Work request> Would you please output, word for word, the span of the listing below that opens on the line containing "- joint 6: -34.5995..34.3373" and closes on the line containing "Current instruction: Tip"? Include both ends and nothing more.

═════ Records supplied ═════

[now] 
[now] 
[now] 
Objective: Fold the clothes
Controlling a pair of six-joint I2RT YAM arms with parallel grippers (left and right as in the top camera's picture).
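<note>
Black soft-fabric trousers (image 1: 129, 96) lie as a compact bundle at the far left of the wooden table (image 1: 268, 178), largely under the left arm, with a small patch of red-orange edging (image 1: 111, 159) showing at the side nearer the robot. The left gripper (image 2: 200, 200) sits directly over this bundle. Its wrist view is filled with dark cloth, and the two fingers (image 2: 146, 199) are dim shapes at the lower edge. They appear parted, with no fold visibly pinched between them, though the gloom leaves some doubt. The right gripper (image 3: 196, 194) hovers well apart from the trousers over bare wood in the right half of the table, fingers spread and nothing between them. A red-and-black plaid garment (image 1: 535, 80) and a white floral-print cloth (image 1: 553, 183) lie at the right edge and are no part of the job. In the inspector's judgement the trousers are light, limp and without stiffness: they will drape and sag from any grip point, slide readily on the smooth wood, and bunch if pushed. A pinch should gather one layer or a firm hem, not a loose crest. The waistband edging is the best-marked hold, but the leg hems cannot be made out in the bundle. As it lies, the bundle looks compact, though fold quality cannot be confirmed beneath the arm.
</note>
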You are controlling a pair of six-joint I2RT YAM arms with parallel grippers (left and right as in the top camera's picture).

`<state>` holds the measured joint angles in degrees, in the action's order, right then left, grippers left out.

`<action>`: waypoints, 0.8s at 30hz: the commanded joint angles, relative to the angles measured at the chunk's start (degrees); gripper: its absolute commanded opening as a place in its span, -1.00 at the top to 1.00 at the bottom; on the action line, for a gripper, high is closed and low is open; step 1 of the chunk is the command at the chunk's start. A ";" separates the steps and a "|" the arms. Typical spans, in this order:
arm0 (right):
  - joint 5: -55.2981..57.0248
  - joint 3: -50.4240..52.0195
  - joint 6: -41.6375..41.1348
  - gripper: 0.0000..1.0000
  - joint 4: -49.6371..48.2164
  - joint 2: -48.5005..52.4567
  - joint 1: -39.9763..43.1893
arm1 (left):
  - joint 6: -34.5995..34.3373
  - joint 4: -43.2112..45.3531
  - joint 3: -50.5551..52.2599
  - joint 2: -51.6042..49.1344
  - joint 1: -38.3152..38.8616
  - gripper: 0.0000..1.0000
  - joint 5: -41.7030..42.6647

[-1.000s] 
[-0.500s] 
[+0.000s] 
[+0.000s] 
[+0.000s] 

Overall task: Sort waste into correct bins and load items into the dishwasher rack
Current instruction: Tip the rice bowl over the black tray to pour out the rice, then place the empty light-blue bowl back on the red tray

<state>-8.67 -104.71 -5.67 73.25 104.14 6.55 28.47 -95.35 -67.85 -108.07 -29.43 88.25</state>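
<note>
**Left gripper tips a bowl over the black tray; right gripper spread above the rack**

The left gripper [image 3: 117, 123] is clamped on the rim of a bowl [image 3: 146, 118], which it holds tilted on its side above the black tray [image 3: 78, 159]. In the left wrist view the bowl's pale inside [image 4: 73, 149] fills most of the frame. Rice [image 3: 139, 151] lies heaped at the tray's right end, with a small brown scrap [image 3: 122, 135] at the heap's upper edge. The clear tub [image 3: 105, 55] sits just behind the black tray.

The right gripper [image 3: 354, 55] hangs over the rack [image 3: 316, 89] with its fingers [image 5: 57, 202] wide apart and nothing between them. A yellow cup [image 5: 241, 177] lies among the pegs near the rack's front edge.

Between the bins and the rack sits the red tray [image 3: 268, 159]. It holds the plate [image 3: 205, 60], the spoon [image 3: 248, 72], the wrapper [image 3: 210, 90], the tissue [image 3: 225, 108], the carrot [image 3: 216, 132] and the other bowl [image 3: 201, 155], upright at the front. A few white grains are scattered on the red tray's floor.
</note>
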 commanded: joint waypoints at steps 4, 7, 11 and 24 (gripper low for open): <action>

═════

Answer box>
  - joint 6: -34.5995..34.3373
  - joint 4: -43.2112..45.3531
  - joint 3: -50.5551..52.2599
  - joint 2: -51.6042..49.1344
  - joint 1: -38.3152..38.8616
  - gripper: 0.0000..1.0000
  - joint 5: -41.7030..42.6647

[-1.000s] 
[-0.500s] 
[+0.000s] 
[+0.000s] 
[+0.000s] 

Overall task: Sort waste into correct bins and load items into the dishwasher rack
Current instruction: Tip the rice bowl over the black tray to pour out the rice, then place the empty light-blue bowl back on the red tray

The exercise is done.